Hallie was a more natural abbreviation, from the time she could walk people never called her anything but that, although Halimeda actually had some truth in it; she made you look for things beyond what you could see. I could imagine Doc Homer dreaming up these names, confident we'd both take noble courses. Suddenly I felt dragged down by emotions as I walked along, as if I'd swum out into a calm sea and encountered a bad undertow. I carried my suitcases toward the edge of town.

  An old, densely planted pecan orchard stretched out from the edge of the courthouse square, and somewhere behind it lay Emelina's place. The reflected sky ran like a vein of silver in the irrigation ditch, but when I left the street and stepped under the canopy of trees it was dark. If you've never walked through an old orchard, you have to imagine this: it presents you with an optical illusion. You move through what looks like a hodgepodge thicket of trees, but then at intervals you find yourself at the center of long, maddeningly straight rows of trees, standing like soldiers at attention. There's a graveyard in northern France where all the dead boys from D-Day are buried. The white crosses reach from one horizon to the other. I remember looking it over and thinking it was a forest of graves. But the rows were like this, dizzying, diagonal, perfectly straight, so after all it wasn't a forest but an orchard of graves. Nothing to do with nature, unless you count human nature.

  A bird scream rang out from the leaves and echoed up my spine with a shiver that ended in my scalp. I believe it was the first sound I'd heard since the gear grinding of the bus. I stopped to listen. Quiet. Then another bird answered from behind me, close by. It sounded like the throaty, exotic laughter of a foreigner--like a jungle bird. The peacocks. These orchards were full of peacocks, living more or less wild and at the mercy of coyotes but miraculously surviving in droves. There was a local legend, supposedly true, about how they got here a hundred years ago: the nine blue-eyed Gracela sisters came over from Spain to marry nine lucky miners in the gold camp, sight unseen. Back then these hills were run through with gold veins and drew a crowd of men who had too much money and too little love. The sisters were just children, and only agreed to come if they could bring their birds with them in the hold of the ship. Their legacy in Gracela Canyon was a population of blue-eyed, dark-haired descendants and a thousand wild peacocks. Their father stayed behind and got rich by proxy, for he'd literally sold his girls for a gold mine.

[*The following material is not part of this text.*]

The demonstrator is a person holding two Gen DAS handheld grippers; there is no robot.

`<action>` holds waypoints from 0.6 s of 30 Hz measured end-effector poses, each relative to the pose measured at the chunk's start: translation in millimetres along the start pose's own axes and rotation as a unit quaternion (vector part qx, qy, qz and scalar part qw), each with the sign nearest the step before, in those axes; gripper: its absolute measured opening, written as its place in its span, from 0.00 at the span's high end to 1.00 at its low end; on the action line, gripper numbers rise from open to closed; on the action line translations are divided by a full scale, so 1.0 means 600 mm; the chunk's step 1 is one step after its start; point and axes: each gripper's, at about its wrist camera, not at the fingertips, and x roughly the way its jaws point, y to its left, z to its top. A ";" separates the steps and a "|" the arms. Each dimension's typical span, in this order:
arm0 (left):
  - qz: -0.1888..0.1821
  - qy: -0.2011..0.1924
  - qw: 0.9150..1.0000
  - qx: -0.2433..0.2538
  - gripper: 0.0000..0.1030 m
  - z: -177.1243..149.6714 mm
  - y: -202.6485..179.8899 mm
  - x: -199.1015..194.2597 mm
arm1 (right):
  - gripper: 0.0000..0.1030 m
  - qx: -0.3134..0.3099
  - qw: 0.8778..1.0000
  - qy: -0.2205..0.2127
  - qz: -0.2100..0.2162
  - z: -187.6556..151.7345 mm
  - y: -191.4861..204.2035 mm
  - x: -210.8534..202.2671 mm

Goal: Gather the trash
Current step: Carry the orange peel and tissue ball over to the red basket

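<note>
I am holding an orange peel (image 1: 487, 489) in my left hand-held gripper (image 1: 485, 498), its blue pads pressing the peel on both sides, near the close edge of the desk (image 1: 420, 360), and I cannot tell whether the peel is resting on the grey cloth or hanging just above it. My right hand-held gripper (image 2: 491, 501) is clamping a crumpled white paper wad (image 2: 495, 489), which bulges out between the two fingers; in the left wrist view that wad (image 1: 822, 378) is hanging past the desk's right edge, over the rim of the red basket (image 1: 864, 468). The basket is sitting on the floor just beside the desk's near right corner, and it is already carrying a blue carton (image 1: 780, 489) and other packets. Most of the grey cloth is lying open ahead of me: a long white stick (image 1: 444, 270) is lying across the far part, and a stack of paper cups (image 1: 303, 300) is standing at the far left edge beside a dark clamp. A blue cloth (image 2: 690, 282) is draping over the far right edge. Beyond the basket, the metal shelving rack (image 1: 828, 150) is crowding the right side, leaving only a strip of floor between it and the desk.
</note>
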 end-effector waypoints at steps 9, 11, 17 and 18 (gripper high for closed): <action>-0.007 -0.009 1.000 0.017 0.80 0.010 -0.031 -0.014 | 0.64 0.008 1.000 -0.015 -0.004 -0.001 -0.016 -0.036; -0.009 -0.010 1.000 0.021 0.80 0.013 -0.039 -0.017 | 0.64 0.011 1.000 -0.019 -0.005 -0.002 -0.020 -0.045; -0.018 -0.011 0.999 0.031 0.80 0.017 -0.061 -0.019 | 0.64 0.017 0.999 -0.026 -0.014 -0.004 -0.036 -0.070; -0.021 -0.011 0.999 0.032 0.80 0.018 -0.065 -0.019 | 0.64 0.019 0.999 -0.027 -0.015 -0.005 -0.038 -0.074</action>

  The branches were ringing with bird calls now. And I could hear kids laughing. A whole chorus of them screamed at once. Toward the far end of the orchard I could make out children's silhouettes jumping and dancing under the trees. It was dark in there for mid-day but I definitely saw kids: little girls in billowy dresses and boys in white shirts. I couldn't make out their game. The tallest boy had a stick and they were chasing something and flailing at it. I walked down the row toward them, towing my bigger suitcase like an anchor. I was traveling light in theory, but I'd dragged with me into Grace a substantial reference library. It had taken me a lot of nervous weeks to narrow down what books to bring. At the very last minute I'd thrown out Gray's Anatomy because Doc Homer would have it.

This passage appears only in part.